Exercise: Word for word, the data below must be repeated in full; no picture is to be included.

-- Opening Marker --

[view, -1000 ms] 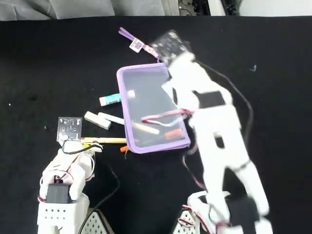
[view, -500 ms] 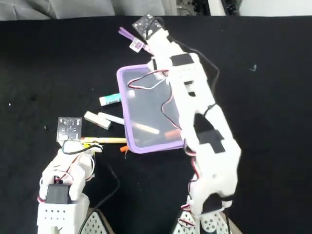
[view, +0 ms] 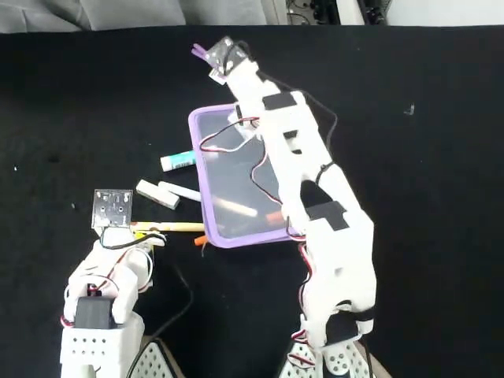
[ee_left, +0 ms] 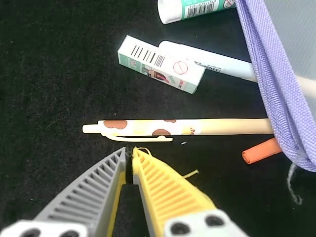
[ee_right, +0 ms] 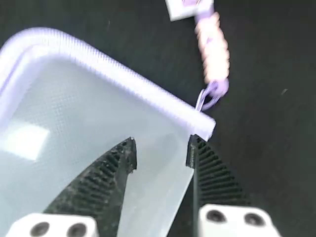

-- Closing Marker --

Result of the exercise:
[view, -1000 ms] 
[view, -500 ms] 
[view, +0 ms] 
[ee_left, +0 ms] 
[ee_right, +0 ms] 

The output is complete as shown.